As many of you experienced this morning BA was hacked/defaced by another intrusion. It looked to be part of a larger anit-american campaign, with the Syrian Electronic Army claiming responsibility. If you search on Vbulletin.com you will see hundreds of other VB sites succumbing to this type of attack. As with the first one, it is more of a defacing hack, and there is no evidence that users passwords were compromised. In addition the passwords in the DB are with MD4 with Salt.
Thanks to a rad tip by Matt from http://blendswap.com we reached out to the crew at OSIRT to help us out on the matter. As they had an exact blog post on the hack and offered a service to fix it. (Link to Blog Post)
Increased Security:
Key directories are now password protected. Meaning if somebody gains access to an admin account, or creates one, there is a second level of security to access any of the backend.
Increase the settings on CloudFlare (increase account level). I have a ticket out with them to see if there are any specific settings we could lean on, which would not hinder the good folks on the site. I know the captcha confirmation thing is annoying for some users.
Brad from their team rocked and has given us a clean bill of health. I know this has been said before, but I do feel more confident this time with the help of OSIRT. I may sleep a little restless tonight awaiting how the site does while I slumber… hah
Thank you again for the patience and all of the awesome e-mails coming from folks offering to help. Feels great to know you’ve got our backs and I hope we can return the same feeling!
And thanks to you for bringing the site up once again. And I wish you a good night - this night :).
I think there is one thing coming from the extra secured directories now. I get a password prompt at every page that I request.
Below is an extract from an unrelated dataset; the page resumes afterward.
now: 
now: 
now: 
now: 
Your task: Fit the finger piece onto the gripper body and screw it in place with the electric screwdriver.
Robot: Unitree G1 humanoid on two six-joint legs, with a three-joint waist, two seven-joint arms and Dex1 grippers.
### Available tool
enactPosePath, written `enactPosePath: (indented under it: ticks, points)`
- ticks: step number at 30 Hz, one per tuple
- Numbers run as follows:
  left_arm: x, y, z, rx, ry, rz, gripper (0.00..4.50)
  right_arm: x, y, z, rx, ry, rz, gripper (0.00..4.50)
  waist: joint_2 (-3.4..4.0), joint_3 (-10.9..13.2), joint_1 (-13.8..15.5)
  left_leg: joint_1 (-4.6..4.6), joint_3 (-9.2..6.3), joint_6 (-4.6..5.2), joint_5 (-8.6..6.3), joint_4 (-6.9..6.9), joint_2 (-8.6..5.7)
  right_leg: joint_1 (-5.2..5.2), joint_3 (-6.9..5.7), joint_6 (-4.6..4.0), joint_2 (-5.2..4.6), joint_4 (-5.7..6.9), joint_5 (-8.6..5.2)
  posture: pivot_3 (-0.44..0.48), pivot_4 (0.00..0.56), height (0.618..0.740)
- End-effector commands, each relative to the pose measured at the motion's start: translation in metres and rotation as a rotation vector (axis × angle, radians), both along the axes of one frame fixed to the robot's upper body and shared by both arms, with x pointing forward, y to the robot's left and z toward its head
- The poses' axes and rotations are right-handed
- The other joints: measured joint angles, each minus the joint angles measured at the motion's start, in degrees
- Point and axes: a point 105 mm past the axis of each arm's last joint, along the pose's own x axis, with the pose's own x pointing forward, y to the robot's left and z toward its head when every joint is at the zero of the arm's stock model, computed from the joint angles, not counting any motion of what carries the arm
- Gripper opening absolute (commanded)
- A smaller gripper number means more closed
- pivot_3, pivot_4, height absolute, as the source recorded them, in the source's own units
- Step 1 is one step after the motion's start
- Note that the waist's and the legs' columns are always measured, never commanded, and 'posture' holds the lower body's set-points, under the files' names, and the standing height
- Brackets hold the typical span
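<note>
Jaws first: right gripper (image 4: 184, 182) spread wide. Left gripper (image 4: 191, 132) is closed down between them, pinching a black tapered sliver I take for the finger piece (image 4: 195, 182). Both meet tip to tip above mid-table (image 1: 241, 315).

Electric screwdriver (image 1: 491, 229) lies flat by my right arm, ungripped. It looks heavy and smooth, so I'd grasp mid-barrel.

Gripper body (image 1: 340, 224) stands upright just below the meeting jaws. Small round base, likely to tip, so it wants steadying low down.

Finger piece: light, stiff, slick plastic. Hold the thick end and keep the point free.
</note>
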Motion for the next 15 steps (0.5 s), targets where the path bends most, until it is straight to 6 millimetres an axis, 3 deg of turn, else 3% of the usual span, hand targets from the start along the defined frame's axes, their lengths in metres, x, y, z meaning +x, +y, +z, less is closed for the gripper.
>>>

It requires authentication for the resource “admincp”.
Nice, thanks.
There is a little problem tough with the password protection and the feature row because the folder GCG_uploadedFiles is in admincp. So everytime I change the page it asks for a password. Maybe its better to deactivate it for a while.
Why am I always the first “discoverer” of this problem?
By the way, When I checked BA a while ago and it was closed, I found creepy videos and images about USA and syria and some random politics, Does that mean that BA was being hacked by terriorists or something?
As many of you experienced this morning BA was hacked/defaced by another intrusion. It looked to be part of a larger anit-american campaign, with the Syrian Electronic Army claiming responsibility. If you search on Vbulletin.com you will see hundreds of other VB sites succumbing to this type of attack.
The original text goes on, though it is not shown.